I think picking on the reviewers is wrong at least in TCS conferences: currently PC members get 40-50 papers to review they are asked to reject 80-90% of them and then we act surprised when their reviews are completely random.

The fault lies on PC chairs and steering committees who have failed to let conferences grow along with their fields. Having larger conferences reduces the amount of "waterfall" papers that demand review cycles in each iteration while at the same time reducing the incredibly high rejection rates of top conferences.

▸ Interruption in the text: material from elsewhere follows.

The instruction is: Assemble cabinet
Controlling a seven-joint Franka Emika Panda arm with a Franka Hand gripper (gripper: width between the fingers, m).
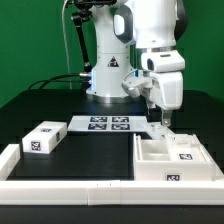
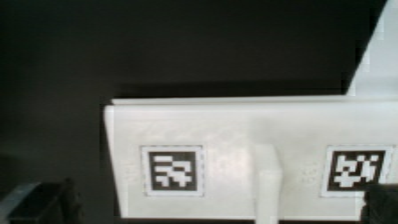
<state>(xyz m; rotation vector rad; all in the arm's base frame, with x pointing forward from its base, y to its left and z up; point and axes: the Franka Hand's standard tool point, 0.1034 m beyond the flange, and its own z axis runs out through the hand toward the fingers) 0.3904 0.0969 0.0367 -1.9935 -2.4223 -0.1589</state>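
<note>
My gripper [image 1: 160, 124] at cabinet [image 1: 150, 172] far wall — fingers' spread hidden, cannot tell. Center between 2 tags, descend straight, clamp squarely — drawer block [image 1: 42, 138] sits left.

Counted one robot arm [image 1: 150, 40], one big white cabinet [image 1: 150, 172] and one small drawer block [image 1: 42, 139]. Saw one marker board [image 1: 108, 124], and two tags [image 2: 173, 170] close up in the wrist view.

Robotics lab test cell: Panda arm [image 1: 150, 45] mounted on black table [image 1: 45, 110], yellow warning sticker [image 1: 112, 72] on base [image 1: 100, 86], cables [image 1: 72, 45] hanging behind, plain green backdrop [image 1: 30, 40], marker board [image 1: 108, 124] lying flat, white rail [image 1: 60, 188] along front edge, same square tags on cabinet [image 1: 172, 158]
</note>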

Additionally we should take a page from other fields in CS where conferences have affiliate workshops/venues where a good but not great paper can appear and be done within one review cycle. INFOCOM A and INFOCOM B are one example.

But I don't expect anything to change. If FOCS hasn't found a way to accept 5 more papers in 20 years, what hope do they have of achieving any meaningful change?

conti said...

A review is almost by definition an opinion, except when it points out factual errors. Is it really necessary to mention this specifically in every review? Isn't it enough to always read them as such?

Further more, unless you propose that all papers that are factually correct have to be accepted to any journal and conference they are submitted to, these opinions in reviews matter.

And finally, yes the quoted review is worded strongly, but it actually does express that this is just an opinion. It uses phrases like "I think" and "I am not at all sure". Of course you can rephrases it to "In my most humble opinion (which shouldn't matter of course because the authors probably know better) it could potentially be helpful if the authors considered..." but what is the point?